■ WHAT TO WORK ON: There is one span to output from the data below: the lines starting at the line with "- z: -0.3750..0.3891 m" and ending at the line with "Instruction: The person". Output it exactly, ends included, nothing more.

■ SUPPLIED DATA:

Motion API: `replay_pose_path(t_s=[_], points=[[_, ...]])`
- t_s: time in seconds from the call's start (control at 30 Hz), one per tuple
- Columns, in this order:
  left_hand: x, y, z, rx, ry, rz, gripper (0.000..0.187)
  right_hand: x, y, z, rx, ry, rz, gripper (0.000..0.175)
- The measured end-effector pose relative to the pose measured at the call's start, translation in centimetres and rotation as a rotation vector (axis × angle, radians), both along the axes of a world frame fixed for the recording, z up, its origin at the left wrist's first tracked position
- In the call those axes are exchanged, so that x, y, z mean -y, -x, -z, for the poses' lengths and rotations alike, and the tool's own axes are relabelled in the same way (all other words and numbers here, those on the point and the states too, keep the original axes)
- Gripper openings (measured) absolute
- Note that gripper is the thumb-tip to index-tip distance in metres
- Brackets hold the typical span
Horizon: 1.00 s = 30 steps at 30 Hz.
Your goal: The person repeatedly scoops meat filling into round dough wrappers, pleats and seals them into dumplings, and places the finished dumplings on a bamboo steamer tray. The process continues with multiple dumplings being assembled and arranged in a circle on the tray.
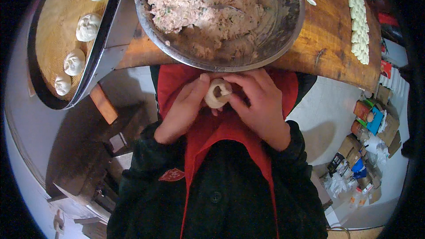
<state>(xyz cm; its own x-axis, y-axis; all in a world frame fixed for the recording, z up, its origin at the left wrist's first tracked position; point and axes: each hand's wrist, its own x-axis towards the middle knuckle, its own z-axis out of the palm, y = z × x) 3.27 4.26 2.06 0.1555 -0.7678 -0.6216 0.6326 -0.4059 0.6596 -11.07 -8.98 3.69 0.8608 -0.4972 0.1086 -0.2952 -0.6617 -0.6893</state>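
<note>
Between my two hands is a dough bun [217, 98] with its top partly open and a pleated rim. My left hand [187, 104] cups it from the left, thumb near the rim. My right hand [257, 101] pinches the dough edge with thumb and forefinger on the right. Just beyond them, a large metal bowl [212, 68] holds minced meat filling [199, 10] with green bits; a thin utensil seems to be partly sunk in it. Several pleated buns [88, 27] sit spaced along a round steamer tray [54, 51] at the upper left.
The bowl stands on a wooden table [318, 51]. A row of dough pieces [359, 30] lies along its right side, with small dough scraps [310, 0] nearer the bowl. Cardboard and plastic litter [357, 162] is heaped on the floor at right. A wooden block [103, 103] juts out below the steamer.
</note>
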Motion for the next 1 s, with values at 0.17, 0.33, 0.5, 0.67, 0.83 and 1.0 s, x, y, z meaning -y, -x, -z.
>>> replay_pose_path(t_s=[0.17,0.33,0.5,0.67,0.83,1.0], points=[[0.3,-0.2,0.2,0.133,-0.121,0.112,0.056,-0.3,-0.3,-0.8,-0.013,0.040,-0.124,0.022],[0.5,0.6,0.6,0.604,0.009,0.086,0.059,-0.5,-1.0,-0.9,0.030,0.014,-0.074,0.023],[0.9,0.1,0.7,0.679,0.008,0.112,0.064,-0.7,-0.6,-1.4,0.005,0.017,-0.106,0.022],[0.7,0.0,1.7,0.577,-0.095,0.120,0.062,-1.0,-0.7,-0.3,-0.066,0.019,-0.096,0.022],[-0.5,1.5,1.3,0.365,0.174,-0.014,0.059,-0.9,-0.4,-0.6,-0.031,-0.025,-0.059,0.019],[-0.2,0.9,1.3,0.310,0.026,0.059,0.063,-0.8,-0.5,-0.7,-0.026,0.005,-0.135,0.020]])
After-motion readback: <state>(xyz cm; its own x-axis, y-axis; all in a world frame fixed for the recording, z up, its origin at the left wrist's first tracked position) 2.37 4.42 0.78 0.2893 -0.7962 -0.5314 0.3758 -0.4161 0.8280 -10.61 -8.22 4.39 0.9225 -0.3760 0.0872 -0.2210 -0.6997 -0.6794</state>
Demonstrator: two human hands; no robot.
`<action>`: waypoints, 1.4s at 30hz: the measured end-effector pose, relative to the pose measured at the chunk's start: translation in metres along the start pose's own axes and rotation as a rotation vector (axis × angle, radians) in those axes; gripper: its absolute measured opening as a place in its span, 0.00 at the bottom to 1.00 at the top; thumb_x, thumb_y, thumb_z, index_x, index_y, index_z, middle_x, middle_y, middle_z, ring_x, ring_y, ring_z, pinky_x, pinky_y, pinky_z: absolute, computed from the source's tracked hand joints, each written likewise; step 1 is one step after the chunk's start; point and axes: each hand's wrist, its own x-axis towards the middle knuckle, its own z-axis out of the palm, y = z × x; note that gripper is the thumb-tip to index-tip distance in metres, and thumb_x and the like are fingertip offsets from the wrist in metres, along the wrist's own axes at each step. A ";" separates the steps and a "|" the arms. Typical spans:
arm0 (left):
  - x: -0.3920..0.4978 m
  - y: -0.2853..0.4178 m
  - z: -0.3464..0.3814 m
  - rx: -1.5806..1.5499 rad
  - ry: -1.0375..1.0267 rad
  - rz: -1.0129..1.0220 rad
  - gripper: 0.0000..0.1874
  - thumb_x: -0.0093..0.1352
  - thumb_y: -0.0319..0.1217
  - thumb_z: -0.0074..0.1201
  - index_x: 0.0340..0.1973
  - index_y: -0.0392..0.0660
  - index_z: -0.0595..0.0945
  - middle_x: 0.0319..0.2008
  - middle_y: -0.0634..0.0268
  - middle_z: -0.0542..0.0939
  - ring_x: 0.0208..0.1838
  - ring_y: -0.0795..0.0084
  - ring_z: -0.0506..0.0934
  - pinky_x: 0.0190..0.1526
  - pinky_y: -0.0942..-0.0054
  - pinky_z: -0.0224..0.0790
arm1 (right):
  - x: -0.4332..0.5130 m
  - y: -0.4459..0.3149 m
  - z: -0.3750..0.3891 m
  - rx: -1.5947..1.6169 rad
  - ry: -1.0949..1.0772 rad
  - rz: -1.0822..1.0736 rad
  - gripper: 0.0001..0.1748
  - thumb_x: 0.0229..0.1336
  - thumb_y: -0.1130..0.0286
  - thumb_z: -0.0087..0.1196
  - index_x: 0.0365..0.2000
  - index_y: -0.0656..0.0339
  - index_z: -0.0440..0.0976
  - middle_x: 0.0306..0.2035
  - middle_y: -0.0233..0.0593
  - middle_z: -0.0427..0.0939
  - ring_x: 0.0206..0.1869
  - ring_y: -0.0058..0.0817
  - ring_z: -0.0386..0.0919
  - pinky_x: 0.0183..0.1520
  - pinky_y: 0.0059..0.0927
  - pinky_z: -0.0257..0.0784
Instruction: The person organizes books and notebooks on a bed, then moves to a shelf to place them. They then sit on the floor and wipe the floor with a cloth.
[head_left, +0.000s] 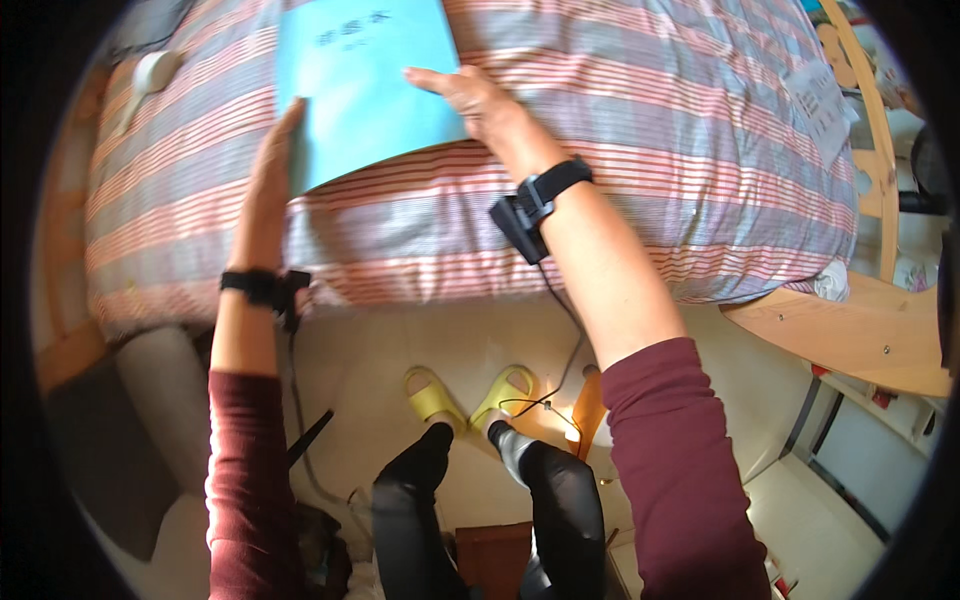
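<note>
A light blue paper-covered booklet (375, 97) with dark writing on its cover is between my two hands over the bed, and its top runs out of view. My left hand (271, 169) is edge-on along the booklet's left side, thumb at the margin. At the right side, my right hand (480, 105) grips the booklet with its thumb over the cover; its other fingers are partly hidden. Under the booklet spreads a striped bed sheet (600, 97) in red, white and grey-blue. Each wrist wears a black strap with a small cabled device.
A white round-headed object with a handle (154, 73) lies on the bed's left. A printed paper sheet (817, 105) rests at the right, near the wooden bed frame (840, 322). Cables hang from both wrists towards the floor (360, 337). A grey cushioned seat (112, 450) stands lower left.
</note>
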 end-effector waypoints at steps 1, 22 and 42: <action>-0.011 0.012 0.007 0.028 0.001 -0.058 0.22 0.71 0.47 0.52 0.48 0.42 0.79 0.37 0.67 0.79 0.38 0.77 0.76 0.39 0.76 0.71 | -0.006 -0.001 0.004 0.000 0.024 0.007 0.27 0.50 0.55 0.67 0.43 0.68 0.78 0.50 0.48 0.77 0.56 0.35 0.71 0.60 0.45 0.62; -0.686 0.048 0.097 -0.330 0.361 -0.988 0.30 0.67 0.44 0.58 0.52 0.28 0.74 0.45 0.49 0.79 0.44 0.64 0.80 0.44 0.69 0.74 | -0.624 -0.086 0.113 0.177 0.062 1.251 0.29 0.59 0.67 0.60 0.57 0.69 0.65 0.50 0.42 0.75 0.49 0.32 0.74 0.53 0.34 0.71; -0.943 0.165 0.218 -0.741 1.204 -0.136 0.31 0.66 0.42 0.60 0.55 0.30 0.72 0.49 0.52 0.78 0.49 0.67 0.77 0.49 0.70 0.71 | -0.674 -0.300 0.260 -0.460 -0.775 0.969 0.30 0.57 0.66 0.59 0.57 0.65 0.63 0.51 0.43 0.74 0.49 0.36 0.76 0.50 0.40 0.75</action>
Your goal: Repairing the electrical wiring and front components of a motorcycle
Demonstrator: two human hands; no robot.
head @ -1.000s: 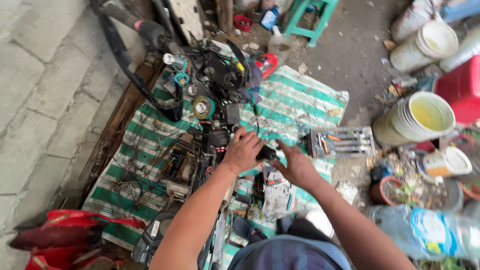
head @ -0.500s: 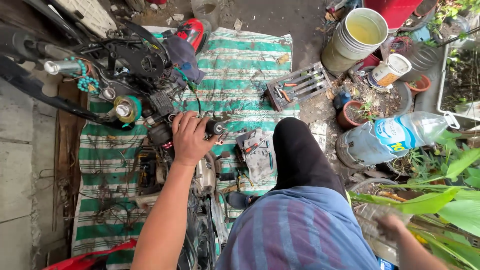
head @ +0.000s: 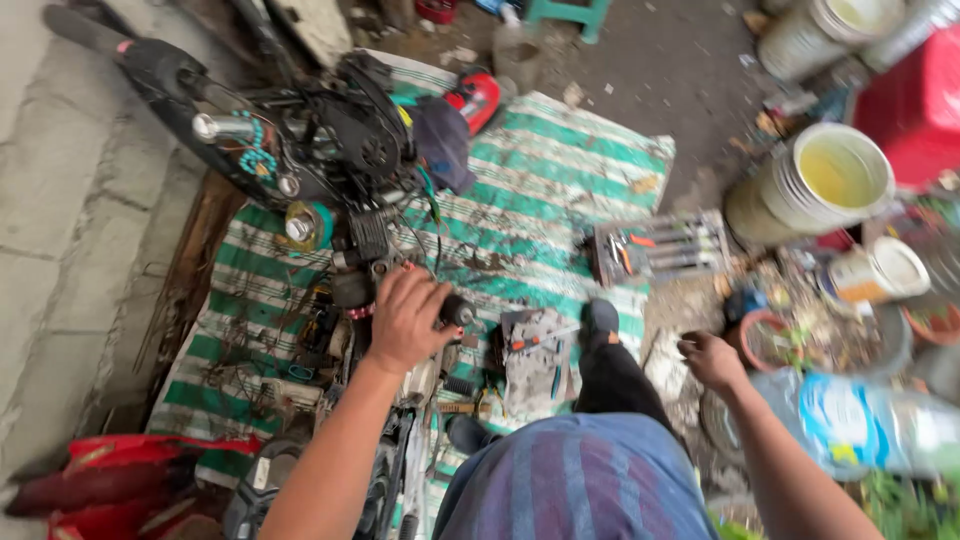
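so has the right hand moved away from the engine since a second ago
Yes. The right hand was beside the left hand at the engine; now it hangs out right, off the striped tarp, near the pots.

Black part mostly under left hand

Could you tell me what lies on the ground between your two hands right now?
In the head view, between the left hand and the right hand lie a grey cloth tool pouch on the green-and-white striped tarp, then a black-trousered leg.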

■ OUTPUT FOR THIS TASK:
  - z: -0.3750..0.3891 m
  - rx: -1.5947..1.6169 rad
  - ry: -1.0949..1.0772 rad
  - rz: -1.0822..1.0736 rad
  - gripper: 0.0001..0.1748
  - thumb_x: 0.0229..0.1336
  - thumb_y: -0.1130..0.0286
  - thumb_z: -0.0087..0.1196
  - index_x: 0.0365..0.2000
  - index_y: -0.0656..0.0339
  - index_z: -0.0440..0.0976
  - middle_x: 0.0306..0.2035
  - middle_y: -0.0233..0.0593
  - middle_z: -0.0427..0.0939
  - ring_x: 0.0206..0.1869
  - ring_y: -0.0058..0.0817
  - ring_z: -0.0386..0.0919
  - pinky_x: 0.0183..0.1520
  - pinky_y: 0.0059..0.0927
  - pinky_z: -0.0257..0.0784
Instruction: The person organizes books and notebooks on a bed, then moves to a shelf to place them. They then sit on the floor and wipe the floor with a cloth.

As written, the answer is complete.